## WORK INSTRUCTIONS
In the records below, find the line with "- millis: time" and the line with "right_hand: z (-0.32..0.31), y"; return exactly those lines and every line between them.

## DATA
-----

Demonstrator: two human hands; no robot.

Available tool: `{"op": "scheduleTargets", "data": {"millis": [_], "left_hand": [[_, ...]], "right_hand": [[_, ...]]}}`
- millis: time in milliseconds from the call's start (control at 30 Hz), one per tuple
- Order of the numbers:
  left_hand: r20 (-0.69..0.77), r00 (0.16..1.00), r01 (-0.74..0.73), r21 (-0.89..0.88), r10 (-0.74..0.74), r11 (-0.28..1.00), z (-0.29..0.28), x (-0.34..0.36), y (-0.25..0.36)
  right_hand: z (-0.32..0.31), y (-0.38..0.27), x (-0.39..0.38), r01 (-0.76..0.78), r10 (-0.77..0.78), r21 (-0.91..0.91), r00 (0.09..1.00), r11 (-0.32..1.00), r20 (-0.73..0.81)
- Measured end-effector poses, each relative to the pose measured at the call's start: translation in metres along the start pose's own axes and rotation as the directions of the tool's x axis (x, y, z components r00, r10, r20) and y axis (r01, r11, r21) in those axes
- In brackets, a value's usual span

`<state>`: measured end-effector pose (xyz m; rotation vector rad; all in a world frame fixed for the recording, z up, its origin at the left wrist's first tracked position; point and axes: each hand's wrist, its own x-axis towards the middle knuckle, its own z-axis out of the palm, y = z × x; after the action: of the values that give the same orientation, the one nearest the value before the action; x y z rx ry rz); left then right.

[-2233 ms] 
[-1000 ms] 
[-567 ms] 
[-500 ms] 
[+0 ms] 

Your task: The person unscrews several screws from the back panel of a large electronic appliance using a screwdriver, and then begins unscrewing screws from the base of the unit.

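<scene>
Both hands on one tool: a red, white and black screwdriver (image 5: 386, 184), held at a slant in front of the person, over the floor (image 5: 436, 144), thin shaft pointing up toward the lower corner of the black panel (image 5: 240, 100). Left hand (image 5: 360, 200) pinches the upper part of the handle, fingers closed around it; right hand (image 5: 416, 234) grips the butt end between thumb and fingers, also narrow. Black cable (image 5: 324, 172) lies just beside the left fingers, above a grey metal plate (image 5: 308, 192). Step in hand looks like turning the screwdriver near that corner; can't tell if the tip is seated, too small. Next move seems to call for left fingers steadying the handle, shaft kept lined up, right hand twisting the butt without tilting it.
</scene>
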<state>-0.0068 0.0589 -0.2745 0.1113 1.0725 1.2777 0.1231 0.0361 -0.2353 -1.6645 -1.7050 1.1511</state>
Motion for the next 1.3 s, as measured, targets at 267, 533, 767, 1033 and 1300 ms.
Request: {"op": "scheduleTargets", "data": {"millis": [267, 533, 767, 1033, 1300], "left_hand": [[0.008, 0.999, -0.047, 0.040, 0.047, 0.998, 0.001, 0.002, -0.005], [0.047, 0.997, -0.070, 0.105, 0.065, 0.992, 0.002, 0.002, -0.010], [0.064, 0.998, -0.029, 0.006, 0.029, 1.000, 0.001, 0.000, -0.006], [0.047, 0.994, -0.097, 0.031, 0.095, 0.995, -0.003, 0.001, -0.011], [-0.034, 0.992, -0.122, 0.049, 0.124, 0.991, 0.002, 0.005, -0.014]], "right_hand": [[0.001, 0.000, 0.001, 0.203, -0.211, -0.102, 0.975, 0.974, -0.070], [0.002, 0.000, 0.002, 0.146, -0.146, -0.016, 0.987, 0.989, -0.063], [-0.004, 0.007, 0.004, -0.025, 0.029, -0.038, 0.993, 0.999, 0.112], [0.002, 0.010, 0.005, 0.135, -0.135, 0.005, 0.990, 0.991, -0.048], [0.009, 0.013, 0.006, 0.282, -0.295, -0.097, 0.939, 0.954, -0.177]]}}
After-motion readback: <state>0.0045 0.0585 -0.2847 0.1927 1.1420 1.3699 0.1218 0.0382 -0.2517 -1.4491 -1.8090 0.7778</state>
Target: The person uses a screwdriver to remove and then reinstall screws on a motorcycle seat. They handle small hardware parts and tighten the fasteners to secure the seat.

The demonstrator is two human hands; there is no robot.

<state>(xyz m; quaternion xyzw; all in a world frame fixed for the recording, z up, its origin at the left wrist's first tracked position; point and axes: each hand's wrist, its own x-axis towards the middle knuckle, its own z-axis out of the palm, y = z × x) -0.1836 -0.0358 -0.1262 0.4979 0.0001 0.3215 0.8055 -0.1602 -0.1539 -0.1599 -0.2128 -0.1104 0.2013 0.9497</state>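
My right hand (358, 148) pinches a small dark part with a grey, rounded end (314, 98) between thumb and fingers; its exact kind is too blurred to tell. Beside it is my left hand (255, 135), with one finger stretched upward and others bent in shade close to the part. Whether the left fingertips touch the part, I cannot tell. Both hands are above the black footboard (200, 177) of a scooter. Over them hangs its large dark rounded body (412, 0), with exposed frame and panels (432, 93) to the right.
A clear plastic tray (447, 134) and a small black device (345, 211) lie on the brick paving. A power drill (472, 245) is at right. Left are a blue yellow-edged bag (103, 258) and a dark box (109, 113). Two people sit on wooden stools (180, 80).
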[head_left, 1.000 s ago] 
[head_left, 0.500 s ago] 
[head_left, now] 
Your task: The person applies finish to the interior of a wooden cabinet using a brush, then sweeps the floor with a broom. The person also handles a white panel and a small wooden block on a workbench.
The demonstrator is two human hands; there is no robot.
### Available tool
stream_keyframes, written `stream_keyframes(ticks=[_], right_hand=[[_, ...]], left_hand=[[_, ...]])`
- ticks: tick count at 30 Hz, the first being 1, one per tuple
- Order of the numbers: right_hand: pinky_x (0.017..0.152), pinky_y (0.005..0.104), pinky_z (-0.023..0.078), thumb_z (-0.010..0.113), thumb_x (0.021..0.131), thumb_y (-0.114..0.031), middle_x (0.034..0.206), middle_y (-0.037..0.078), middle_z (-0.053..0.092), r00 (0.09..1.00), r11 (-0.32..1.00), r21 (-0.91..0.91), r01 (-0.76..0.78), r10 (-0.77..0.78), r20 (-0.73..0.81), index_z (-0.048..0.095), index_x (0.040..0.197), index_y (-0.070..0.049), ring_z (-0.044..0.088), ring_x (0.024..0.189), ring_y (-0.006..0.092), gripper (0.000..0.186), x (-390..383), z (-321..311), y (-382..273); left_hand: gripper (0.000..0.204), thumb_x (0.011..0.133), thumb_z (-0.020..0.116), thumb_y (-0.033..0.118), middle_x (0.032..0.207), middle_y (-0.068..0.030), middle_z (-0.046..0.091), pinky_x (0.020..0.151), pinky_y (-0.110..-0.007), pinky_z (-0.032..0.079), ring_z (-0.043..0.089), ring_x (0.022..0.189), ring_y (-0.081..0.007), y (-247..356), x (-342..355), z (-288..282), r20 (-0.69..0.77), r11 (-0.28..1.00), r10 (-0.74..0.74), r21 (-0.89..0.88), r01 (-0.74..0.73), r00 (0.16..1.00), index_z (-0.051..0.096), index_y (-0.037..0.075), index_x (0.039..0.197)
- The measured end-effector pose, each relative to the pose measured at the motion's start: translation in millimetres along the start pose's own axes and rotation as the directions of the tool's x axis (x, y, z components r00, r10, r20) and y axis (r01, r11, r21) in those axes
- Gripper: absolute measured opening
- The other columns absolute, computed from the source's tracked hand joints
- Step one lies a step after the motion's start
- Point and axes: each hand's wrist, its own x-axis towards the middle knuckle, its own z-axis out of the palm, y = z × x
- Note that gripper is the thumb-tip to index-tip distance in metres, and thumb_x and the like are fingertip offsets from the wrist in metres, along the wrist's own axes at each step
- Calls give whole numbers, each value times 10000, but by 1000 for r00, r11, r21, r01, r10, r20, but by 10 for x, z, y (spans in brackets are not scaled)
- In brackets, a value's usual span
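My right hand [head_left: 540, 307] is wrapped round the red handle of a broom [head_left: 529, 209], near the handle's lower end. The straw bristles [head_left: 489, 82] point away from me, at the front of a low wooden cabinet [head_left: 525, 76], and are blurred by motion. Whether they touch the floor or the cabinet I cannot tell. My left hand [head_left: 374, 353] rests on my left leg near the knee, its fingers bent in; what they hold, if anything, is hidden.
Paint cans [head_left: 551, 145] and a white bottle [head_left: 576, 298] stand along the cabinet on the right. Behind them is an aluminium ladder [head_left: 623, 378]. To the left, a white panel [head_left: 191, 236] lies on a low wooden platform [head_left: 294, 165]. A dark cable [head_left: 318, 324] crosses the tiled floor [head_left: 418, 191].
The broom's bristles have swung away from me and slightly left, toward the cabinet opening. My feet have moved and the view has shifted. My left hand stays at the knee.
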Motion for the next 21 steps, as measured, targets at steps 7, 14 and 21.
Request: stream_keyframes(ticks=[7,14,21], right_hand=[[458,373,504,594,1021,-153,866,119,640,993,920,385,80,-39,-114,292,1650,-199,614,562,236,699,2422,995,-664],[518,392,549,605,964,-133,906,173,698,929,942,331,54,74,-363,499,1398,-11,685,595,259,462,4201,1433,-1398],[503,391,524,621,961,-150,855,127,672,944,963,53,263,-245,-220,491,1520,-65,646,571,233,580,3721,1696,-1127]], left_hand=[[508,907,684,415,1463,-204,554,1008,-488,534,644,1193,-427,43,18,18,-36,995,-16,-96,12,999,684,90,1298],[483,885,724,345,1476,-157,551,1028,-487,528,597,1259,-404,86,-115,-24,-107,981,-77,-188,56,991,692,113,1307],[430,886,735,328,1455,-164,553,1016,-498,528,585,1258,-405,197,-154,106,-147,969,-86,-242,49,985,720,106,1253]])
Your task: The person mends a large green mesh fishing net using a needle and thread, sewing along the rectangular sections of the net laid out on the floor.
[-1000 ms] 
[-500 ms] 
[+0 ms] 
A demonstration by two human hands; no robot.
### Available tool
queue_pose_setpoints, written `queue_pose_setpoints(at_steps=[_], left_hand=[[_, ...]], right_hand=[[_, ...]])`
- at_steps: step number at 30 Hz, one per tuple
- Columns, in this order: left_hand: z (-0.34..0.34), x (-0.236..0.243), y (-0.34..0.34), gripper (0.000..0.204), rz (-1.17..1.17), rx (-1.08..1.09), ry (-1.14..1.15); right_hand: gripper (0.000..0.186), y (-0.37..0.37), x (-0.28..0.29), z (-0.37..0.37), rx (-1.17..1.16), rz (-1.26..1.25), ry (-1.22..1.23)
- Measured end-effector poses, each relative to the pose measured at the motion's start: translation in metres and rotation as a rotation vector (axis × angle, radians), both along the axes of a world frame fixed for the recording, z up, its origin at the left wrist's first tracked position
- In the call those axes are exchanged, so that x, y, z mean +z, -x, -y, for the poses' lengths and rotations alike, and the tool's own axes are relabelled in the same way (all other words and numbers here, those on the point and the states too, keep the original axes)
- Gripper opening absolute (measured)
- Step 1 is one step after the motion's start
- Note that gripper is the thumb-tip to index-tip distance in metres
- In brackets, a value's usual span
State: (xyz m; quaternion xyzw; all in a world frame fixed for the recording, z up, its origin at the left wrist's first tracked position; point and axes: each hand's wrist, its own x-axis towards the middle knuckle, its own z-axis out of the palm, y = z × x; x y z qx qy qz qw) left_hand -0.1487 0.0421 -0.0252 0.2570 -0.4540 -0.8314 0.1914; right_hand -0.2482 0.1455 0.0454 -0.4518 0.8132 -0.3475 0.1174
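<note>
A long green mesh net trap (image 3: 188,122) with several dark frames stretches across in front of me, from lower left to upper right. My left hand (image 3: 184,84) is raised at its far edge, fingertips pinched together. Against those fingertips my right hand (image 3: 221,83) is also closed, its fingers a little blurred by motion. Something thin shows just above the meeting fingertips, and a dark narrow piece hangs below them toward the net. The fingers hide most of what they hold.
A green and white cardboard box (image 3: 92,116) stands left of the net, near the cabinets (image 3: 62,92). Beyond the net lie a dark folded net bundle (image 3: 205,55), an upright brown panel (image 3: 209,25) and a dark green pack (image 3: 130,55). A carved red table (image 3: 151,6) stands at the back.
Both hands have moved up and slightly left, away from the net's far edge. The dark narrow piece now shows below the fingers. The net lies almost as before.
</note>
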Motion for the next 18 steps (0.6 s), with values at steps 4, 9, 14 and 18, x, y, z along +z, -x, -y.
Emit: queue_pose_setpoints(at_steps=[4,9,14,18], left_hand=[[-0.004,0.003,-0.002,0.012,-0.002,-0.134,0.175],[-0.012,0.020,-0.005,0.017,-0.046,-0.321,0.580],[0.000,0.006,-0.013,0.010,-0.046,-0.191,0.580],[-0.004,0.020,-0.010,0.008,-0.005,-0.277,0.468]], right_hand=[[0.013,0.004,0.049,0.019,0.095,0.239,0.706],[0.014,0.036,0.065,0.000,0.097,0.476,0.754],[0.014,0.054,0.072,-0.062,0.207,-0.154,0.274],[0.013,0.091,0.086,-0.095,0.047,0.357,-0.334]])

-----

## WRITTEN RESPONSE
- millis: time in milliseconds from the call's start (control at 30 Hz), one per tuple
- Order of the numbers:
  left_hand: r20 (-0.69..0.77), r00 (0.16..1.00), r01 (-0.74..0.73), r21 (-0.89..0.88), r10 (-0.74..0.74), r11 (-0.28..1.00), z (-0.29..0.28), x (-0.34..0.36), y (-0.25..0.36)
  right_hand: z (-0.32..0.31), y (-0.38..0.27), x (-0.39..0.38), r01 (-0.76..0.78), r10 (-0.77..0.78), r21 (-0.91..0.91), r00 (0.09..1.00), r11 (-0.32..1.00), r20 (-0.73..0.81)

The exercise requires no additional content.